0

I'm working with a data frame "mydata" containing a variable "therapy" which is a factor (0/1). Another variable is "died" (1 if died, 0 if survived). There are no missing values, so every observation has a value for therapy and died.

Now I would like to alter the value of "therapy" based on the value of "died": If died == 1, the therapy should be set to 0 (so I want do replace the existing value), otherwise the value should stay unchanged.

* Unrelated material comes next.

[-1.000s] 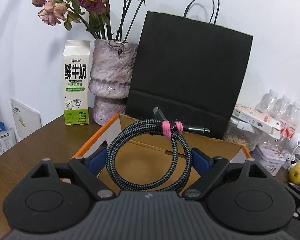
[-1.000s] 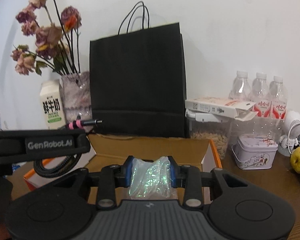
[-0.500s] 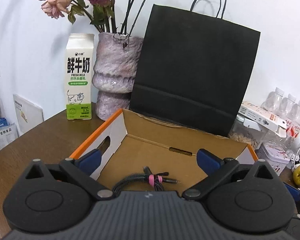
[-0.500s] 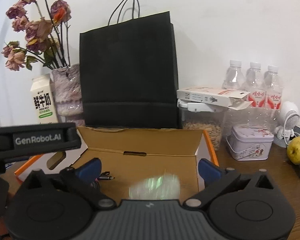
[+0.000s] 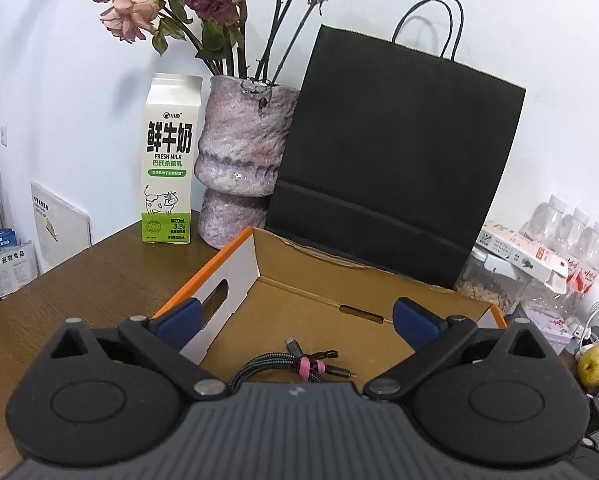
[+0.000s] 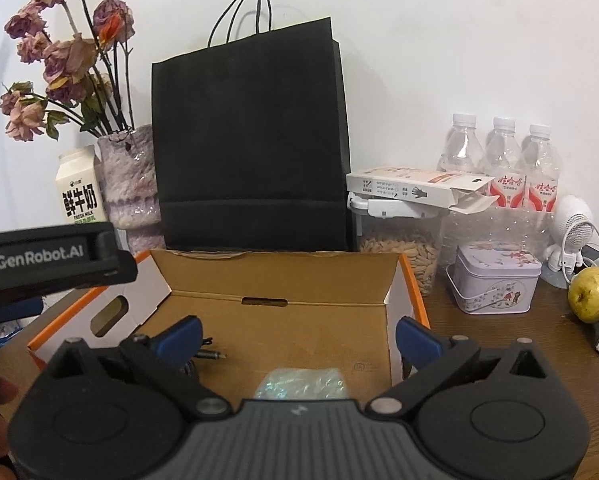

mydata$therapy <- ifelse(mydata$died == 1,
0,
mydata$therapy)

As a result I get values that not only contain 0 and 1, but also 2 (therapy never contained any "2"). I assume that the increment by one is due to the factor type of "therapy". Also the following code with case_when leads to the same results:

mydata <- mydata %>%
  mutate(therapy = case_when(
  died == 1 ~ 0,
  TRUE ~ therapy))

Does anybody have an idea, what I do wrong? Or does anybody have a solutation for just changing "treatment" to zero if died == 1 and keeping all values as they are if died == 0.

Vinícius Félix
  • 8,448
  • 6
  • 16
  • 32
MDStat
  • 355
  • 2
  • 17
  • 1
    While it's very difficult to know without seeing any data, your `ifelse` code *cannot create `2` spontaneously*, so it's likely something else is wrong that you are attributing to that line of code. I would verify `levels(mydata$therapy)` before and then after that line of code to confirm that it doesn't change (or that it does?). Please make this question more reproducible by adding sample data (`dput(.)`) that includes enough variety that we can witness the phenomenon and suggest changes (we do not need all columns/rows). (See https://stackoverflow.com/q/5963269, thanks.) – r2evans Oct 07 '21 at 14:39
  • Also run unique(mydata$therapy) to verify that therapy "never" contained a 2. Based on your code, you overwrite with the content of your mydata$therapy "correctly". Thus, seeing a 2 means that there are 2's :) or your code has some other magic manipulation elsewhere. – Ray Oct 07 '21 at 14:46
  • 2
    P.S. having said this, please note that factors are "stored internally as numbers". Check out the following: `x = c(0,1); x = factor(x); as.numeric(x)`. This will return `[1] 1 2`, and thus "create" a 2 for a coerced factor value at the 2nd position. In this case, your 1. Check if you do something like this with your code. – Ray Oct 07 '21 at 14:53

1 Answers1

0

Thank you all for your answers! Especially the comment by Ray was helpful - my problem was solved this way:

mydata$therapy <- ifelse(mydata$died == 1,
0,
as.numeric(levels(mydata$therapy[mydata$therapy]))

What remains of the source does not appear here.